The woman gasped. Sheets sparkled with what looked like tiny shards of ice. “Are those real diamonds?”
The man made a silent motion.
The woman climbed into bed. “You don’t talk much, do you?” She leaned back slowly on top of the gems. Some of the larger stones stung slightly. And she liked it.
He turned off the lights.
“Holy shit! What’s that thing on your chest?”
The man pounced. More attack than liaison, headboard pounding so violently that asbestos dust fell from drop-ceiling tiles. The woman shrieked with ankles pinned to her ears. Eyes closed, chin thrust up. “What a turn on! Fuck me on the diamonds! Fuck me on the diamonds! Oh God, I’m going to come so hard! Fuck me on the diamonds! How much do you think they’re worth?”

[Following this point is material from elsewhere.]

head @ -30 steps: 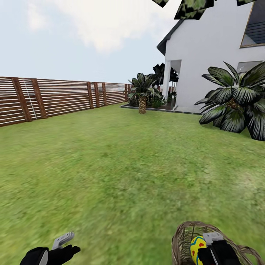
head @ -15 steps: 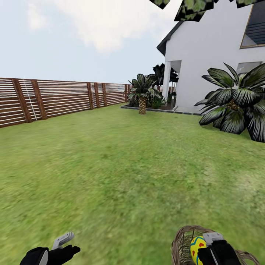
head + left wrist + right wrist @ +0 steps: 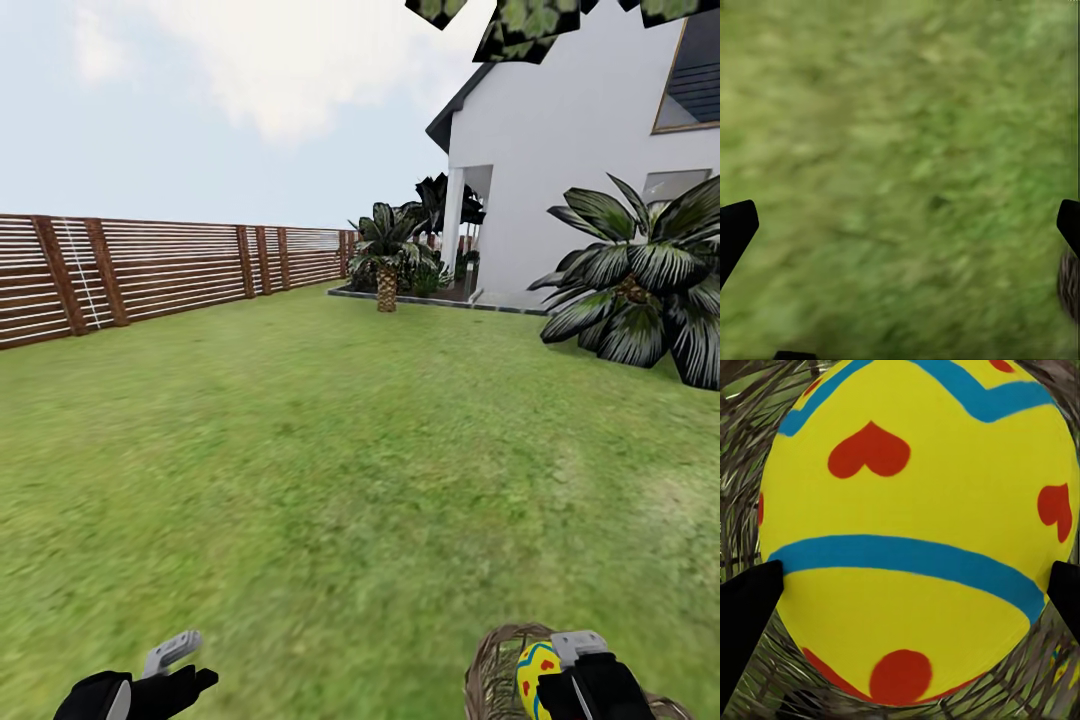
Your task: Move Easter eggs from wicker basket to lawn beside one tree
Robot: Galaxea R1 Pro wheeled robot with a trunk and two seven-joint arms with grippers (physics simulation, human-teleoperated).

The answer was stillness. She opened her eyes. All over before the fifty-second mark. At two minutes, the man zipped his jeans.
The woman sat up extra carefully so as not to scatter the gems sticking to her back. “You don’t waste time either.” She reached a hand behind her shoulder blades and slowly brushed them off, making sure they stayed in the middle of the sheet. Then she knelt next to the bed and scooped them into a pile. “We still have a deal, right? I get to keep ‘em?”
The man slipped into a faded Biketoberfest T-shirt.
She shook her head. “Whatever …”-resuming the gathering process-“… feel free to jump into the conversation anytime …”
The man walked to his suitcase.
She grabbed the drawstring pouch off the nightstand and began filling it.
He removed something from his luggage.
She finished and pulled the bag’s string, then reached for her clothes. “Been fun, but I gotta run.”
The man turned to face her.
She dropped the pouch. “What’s that for?”
He stepped forward.
She stepped back. “Stop fooling around. This isn’t funny.”